Abstract: The Eastern Mediterranean Region (EMR) of the World Health Organization (WHO) continues to be a hotspot for emerging and re-emerging infectious diseases and the need to prevent, detect and respond to any infectious diseases that pose a threat to global health security remains a priority. Many risk factors contribute in the emergence and rapid spread of epidemic diseases in the Region including acute and protracted humanitarian emergencies resulting in fragile health systems, increased population mobility, rapid urbanization, climate change, weak surveillance and limited laboratory diagnostic capacity, and increased human–animal interaction.

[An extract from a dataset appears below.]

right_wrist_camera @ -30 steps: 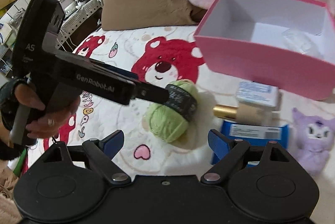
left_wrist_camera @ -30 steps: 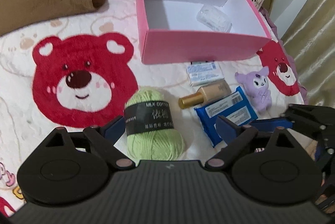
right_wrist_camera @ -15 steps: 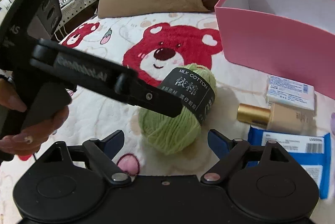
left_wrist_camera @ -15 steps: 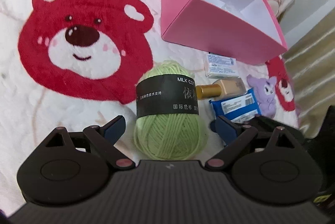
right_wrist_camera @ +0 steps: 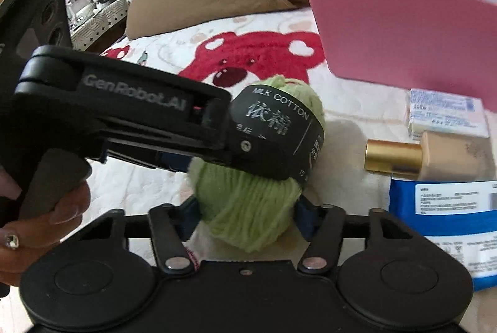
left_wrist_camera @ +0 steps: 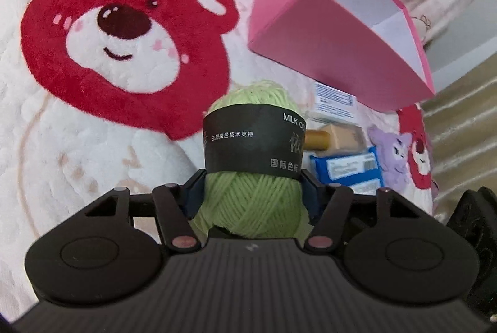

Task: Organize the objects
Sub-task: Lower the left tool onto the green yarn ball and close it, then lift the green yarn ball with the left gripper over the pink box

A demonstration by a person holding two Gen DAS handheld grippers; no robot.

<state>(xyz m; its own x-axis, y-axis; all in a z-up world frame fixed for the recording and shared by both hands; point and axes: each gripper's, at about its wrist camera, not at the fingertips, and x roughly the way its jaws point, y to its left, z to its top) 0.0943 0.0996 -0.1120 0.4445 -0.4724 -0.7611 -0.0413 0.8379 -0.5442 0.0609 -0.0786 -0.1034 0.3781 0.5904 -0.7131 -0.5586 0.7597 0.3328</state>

In EMR, several infectious disease outbreaks were detected, investigated and rapidly contained over the past five years including: yellow fever in Sudan, Middle East respiratory syndrome in Bahrain, Oman. Qatar, Saudi Arabia, United Arab Emirates and Yemen, cholera in Iraq, avian influenza A (H5N1) infection in Egypt, and dengue fever in Yemen, Sudan and Pakistan. Dengue fever remains an important public health concern, with at least eight countries in the region being endemic for the disease. The emergence of MERS-CoV in the region in 2012, and its continued transmission currently poses one of the greatest threats. In response to the growing frequency, duration and scale of disease outbreaks, WHO has worked closely with member states in the areas of improving public health preparedness, surveillance systems, outbreak response, and addressing critical knowledge gaps. A Regional network for experts and technical institutions has been established to facilitate support for international outbreak response. Major challenges are faced as a result of protracted humanitarian crises in the region. Funding gaps, lack of integrated approaches, weak surveillance systems, and absence of comprehensive response plans are other areas of concern. Accelerated efforts are needed by Regional countries, with the continuous support of WHO, to build and maintain a resilient public health system for detection and response to all acute public health events.